■ **TASK OBJECTIVE**:
Line for line, the listing below is to be transcribed exactly.

■ **DATA PROVIDED**:

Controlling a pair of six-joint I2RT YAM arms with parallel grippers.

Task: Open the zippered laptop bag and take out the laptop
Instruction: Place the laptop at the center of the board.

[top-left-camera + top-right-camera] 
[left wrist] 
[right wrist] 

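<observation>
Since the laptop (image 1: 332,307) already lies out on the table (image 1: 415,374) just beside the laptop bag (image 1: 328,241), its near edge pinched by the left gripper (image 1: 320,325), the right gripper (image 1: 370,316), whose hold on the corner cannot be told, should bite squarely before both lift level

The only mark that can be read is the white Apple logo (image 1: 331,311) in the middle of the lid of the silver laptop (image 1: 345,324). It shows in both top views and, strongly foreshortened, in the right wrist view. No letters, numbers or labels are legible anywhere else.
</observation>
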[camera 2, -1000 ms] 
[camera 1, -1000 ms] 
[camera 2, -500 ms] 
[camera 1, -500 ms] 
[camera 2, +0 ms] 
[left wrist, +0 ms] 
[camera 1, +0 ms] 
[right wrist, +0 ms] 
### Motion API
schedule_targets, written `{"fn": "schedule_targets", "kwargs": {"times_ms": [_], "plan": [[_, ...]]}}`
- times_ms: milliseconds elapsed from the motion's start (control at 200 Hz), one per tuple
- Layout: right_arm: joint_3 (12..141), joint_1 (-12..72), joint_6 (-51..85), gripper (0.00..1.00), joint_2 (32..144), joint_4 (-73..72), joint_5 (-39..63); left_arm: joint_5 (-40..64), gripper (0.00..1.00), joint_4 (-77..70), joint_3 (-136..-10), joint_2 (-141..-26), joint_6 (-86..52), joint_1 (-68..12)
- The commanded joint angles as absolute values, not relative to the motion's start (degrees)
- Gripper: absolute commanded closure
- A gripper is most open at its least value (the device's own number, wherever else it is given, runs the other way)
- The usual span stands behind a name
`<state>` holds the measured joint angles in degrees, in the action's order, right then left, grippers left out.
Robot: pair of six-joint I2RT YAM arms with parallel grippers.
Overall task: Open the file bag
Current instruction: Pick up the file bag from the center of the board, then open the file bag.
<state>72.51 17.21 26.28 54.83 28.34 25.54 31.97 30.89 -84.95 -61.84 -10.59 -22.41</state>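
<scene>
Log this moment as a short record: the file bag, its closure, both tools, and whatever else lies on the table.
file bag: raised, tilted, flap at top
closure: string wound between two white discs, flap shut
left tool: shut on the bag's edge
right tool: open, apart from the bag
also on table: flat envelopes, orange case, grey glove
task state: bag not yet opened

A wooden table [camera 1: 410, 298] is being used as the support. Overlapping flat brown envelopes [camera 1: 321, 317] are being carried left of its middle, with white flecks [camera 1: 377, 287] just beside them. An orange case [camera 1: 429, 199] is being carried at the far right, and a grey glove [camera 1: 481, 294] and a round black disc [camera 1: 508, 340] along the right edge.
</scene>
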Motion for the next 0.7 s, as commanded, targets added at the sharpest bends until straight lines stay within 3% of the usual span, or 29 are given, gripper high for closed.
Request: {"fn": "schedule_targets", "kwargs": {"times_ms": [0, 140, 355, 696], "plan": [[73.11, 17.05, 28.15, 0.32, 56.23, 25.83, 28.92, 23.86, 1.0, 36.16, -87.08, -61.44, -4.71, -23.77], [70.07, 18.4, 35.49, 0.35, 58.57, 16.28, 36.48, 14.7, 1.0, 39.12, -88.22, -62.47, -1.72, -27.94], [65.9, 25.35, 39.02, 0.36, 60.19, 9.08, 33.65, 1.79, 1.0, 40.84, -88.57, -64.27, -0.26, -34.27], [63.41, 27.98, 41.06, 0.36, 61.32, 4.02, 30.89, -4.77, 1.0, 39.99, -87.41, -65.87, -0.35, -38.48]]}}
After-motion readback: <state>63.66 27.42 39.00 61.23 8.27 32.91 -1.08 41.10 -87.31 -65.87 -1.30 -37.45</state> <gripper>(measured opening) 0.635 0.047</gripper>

■ **EXPECTED ANSWER**:
Controlling a pair of six-joint I2RT YAM arms with parallel grippers.

Task: Open the zippered laptop bag and take out the laptop
Instruction: Place the laptop at the center of the board.

[top-left-camera + top-right-camera] 
[left wrist] 
[right wrist] 

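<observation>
Since the laptop (image 1: 332,307) already lies out on the table (image 1: 415,374) just beside the laptop bag (image 1: 328,241), its near edge pinched by the left gripper (image 1: 320,325), the right gripper (image 1: 370,316), whose hold on the corner cannot be told, should bite squarely before both lift level

The only mark that can be read is the white Apple logo (image 1: 331,311) in the middle of the lid of the silver laptop (image 1: 345,324). It shows in both top views and, strongly foreshortened, in the right wrist view. No letters, numbers or labels are legible anywhere else.
</observation>
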[camera 2, -1000 ms] 
[camera 1, -1000 ms] 
[camera 2, -500 ms] 
[camera 1, -500 ms] 
[camera 2, +0 ms] 
[left wrist, +0 ms] 
[camera 1, +0 ms] 
[right wrist, +0 ms] 
### Motion API
schedule_targets, written `{"fn": "schedule_targets", "kwargs": {"times_ms": [_], "plan": [[_, ...]]}}`
- times_ms: milliseconds elapsed from the motion's start (control at 200 Hz), one per tuple
- Layout: right_arm: joint_3 (12..141), joint_1 (-12..72), joint_6 (-51..85), gripper (0.00..1.00), joint_2 (32..144), joint_4 (-73..72), joint_5 (-39..63); left_arm: joint_5 (-40..64), gripper (0.00..1.00), joint_4 (-77..70), joint_3 (-136..-10), joint_2 (-141..-26), joint_6 (-86..52), joint_1 (-68..12)
- The commanded joint angles as absolute values, not relative to the motion's start (degrees)
- Gripper: absolute commanded closure
- A gripper is most open at its least value (the device's own number, wherever else it is given, runs the other way)
- The usual span stands behind a name
`<state>` holds the measured joint angles in degrees, in the action's order, right then left, grippers left out.
Robot: pair of six-joint I2RT YAM arms with parallel grippers.
Overall task: Open the file bag
Current instruction: Pick up the file bag from the center of the board, then open the file bag.
<state>72.51 17.21 26.28 54.83 28.34 25.54 31.97 30.89 -84.95 -61.84 -10.59 -22.41</state>
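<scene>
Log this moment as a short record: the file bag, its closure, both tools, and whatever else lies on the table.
file bag: raised, tilted, flap at top
closure: string wound between two white discs, flap shut
left tool: shut on the bag's edge
right tool: open, apart from the bag
also on table: flat envelopes, orange case, grey glove
task state: bag not yet opened

A wooden table [camera 1: 410, 298] is being used as the support. Overlapping flat brown envelopes [camera 1: 321, 317] are being carried left of its middle, with white flecks [camera 1: 377, 287] just beside them. An orange case [camera 1: 429, 199] is being carried at the far right, and a grey glove [camera 1: 481, 294] and a round black disc [camera 1: 508, 340] along the right edge.
</scene>
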Motion for the next 0.7 s, as commanded, targets added at the sharpest bends until straight lines stay within 3% of the usual span, or 29 are given, gripper high for closed.
Request: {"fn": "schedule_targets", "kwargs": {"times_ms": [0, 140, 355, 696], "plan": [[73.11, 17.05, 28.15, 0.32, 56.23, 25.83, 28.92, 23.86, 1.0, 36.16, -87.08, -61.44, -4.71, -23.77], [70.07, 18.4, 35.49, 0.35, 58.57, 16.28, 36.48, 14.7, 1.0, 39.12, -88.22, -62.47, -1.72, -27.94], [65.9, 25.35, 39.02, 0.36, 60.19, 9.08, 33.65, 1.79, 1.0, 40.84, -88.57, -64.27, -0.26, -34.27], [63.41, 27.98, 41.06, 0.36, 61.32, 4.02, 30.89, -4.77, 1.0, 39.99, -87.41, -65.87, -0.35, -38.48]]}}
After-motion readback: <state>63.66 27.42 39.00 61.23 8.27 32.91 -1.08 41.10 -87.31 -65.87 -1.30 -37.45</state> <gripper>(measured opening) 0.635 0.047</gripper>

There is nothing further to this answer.